I make the decision. For months, my 1997 Lincoln Town Car's engine light has been on. I chat with my mechanic - he scans and says it's the catalytic converter. 170,000 miles - decision time, and the decision is to replace the car with a new one. Voila - 2007 300C Hemi AWD with 17,000 miles on it. It includes an integrated NAV/UConnect/Sirius/CD BA6 system, along with many other niceties.

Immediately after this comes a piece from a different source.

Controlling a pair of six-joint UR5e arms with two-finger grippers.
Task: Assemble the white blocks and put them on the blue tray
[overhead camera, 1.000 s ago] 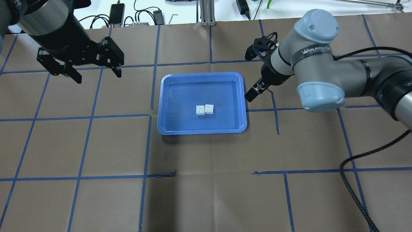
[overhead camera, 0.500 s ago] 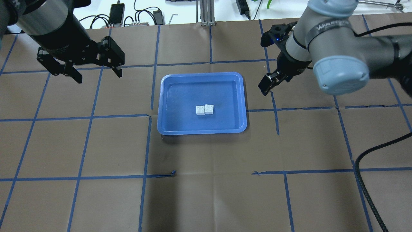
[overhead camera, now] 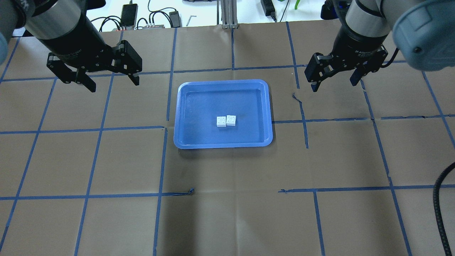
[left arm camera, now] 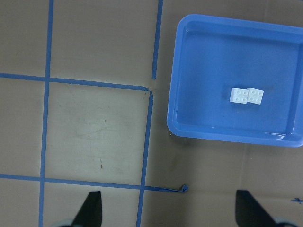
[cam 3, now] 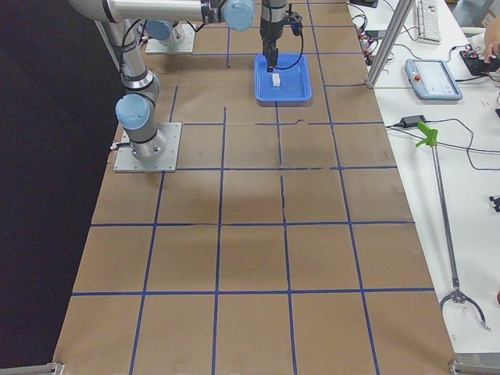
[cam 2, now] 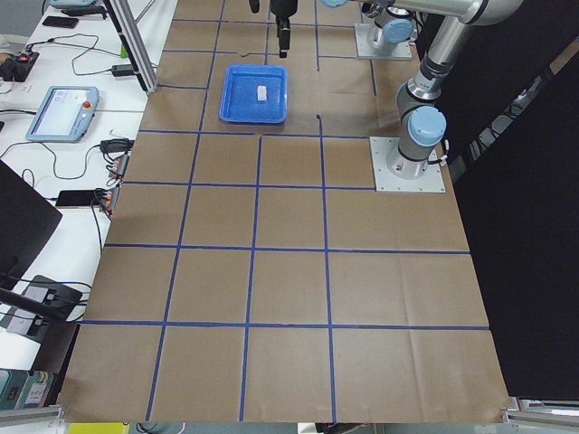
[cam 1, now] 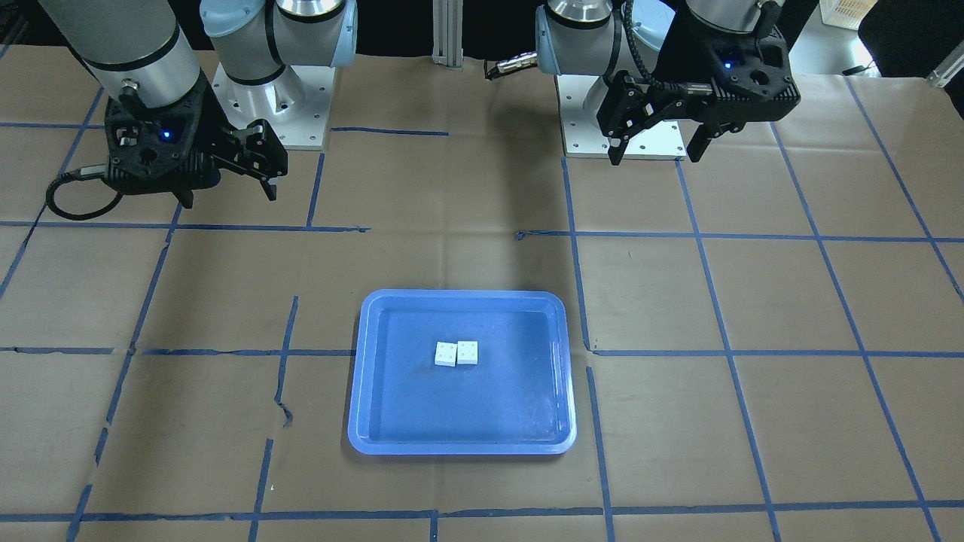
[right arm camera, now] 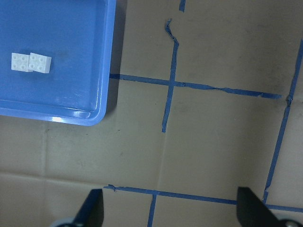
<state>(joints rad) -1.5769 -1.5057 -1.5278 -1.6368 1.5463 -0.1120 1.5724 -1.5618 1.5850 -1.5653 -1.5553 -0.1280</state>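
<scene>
Two white blocks (overhead camera: 226, 121) lie side by side, touching and a little offset, in the middle of the blue tray (overhead camera: 206, 103). They also show in the front view (cam 1: 456, 353) on the tray (cam 1: 422, 406), in the left wrist view (left arm camera: 246, 95) and in the right wrist view (right arm camera: 31, 62). My left gripper (overhead camera: 113, 85) hangs open and empty above the table, left of the tray. My right gripper (overhead camera: 333, 86) hangs open and empty, right of the tray. Both are well apart from the blocks.
Brown paper with a blue tape grid (overhead camera: 163, 128) covers the table. The arm bases (cam 1: 271, 113) stand at the robot's side. Cables and devices (overhead camera: 128, 16) lie past the far edge. A black cable (overhead camera: 440, 199) runs at the right.
My right arm has swung away from the tray's right rim, toward the far right, and its gripper has turned to face down. My left gripper shifted slightly right. The blocks have not moved.
</scene>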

I get my new toy early January 2008. I love it.

But memories of my town cars audio system:
Alpine CDA-9807 MP3/CD head unit
Boston Acoustics Pro-Series 5.5 Component speakers (front)
Boston Acoustics NX-97's (rear)
JL Audio 12" W3 dual 2-ohm sub in custom box (in trunk)
JL Audio 500/5 Amp (in trunk)

Dynamat Extreme (in trunk)

I attempt to convice myself. I say things like "It's one of the best auto OEM systems I've heard", "not bad", "love the integration, the blue tooth Uconnect, and someone even purchased Sirius for me" (it's been on since I got the car).

I go off to lunch one day, and I pass a Tweeter, and a banner says "Clearance Center". I swear Tweeter has the largest invisible people magnet of any retail location I see. I go in looking for a potentail purchase - "maybe I'll upgrade my 10+ year old home theater by replacing my Yamaha RX-V2070 and Yamaha DDP-A1 5.1 processor combo with an up-to-date system, like the NAD 175/975 combo, or the Outlaw 990/7700 combo. I mean, my cars system is so awesome.

But damn the thought of my town cars old system - I want it back. The installer happens to be in the store, so I start the ball rolling with the simple words: "Excuse me, I have a question about a potentail car audio system upgrade". The upgrade bug bites hard - and within 20 minutes of my innocent entry into Tweeter, I have committing myself to an upgrade. Money? Can I afford it? Of course not!!! I have a disease. I really should find a Shopaholics Anonymous Club, I honestly mean really. I need help. Having 2 kids who just graduated college means their student loans that I co-signed years ago are beginning.I just bought a new car that isn't the most economical car out there. Gas prices are jumping up - already $3.30 for 89-octane.

Just another "what have I done" moment to file away. I have drawers full of them. I may put a few of those moments up on eBay and see what the market will bear.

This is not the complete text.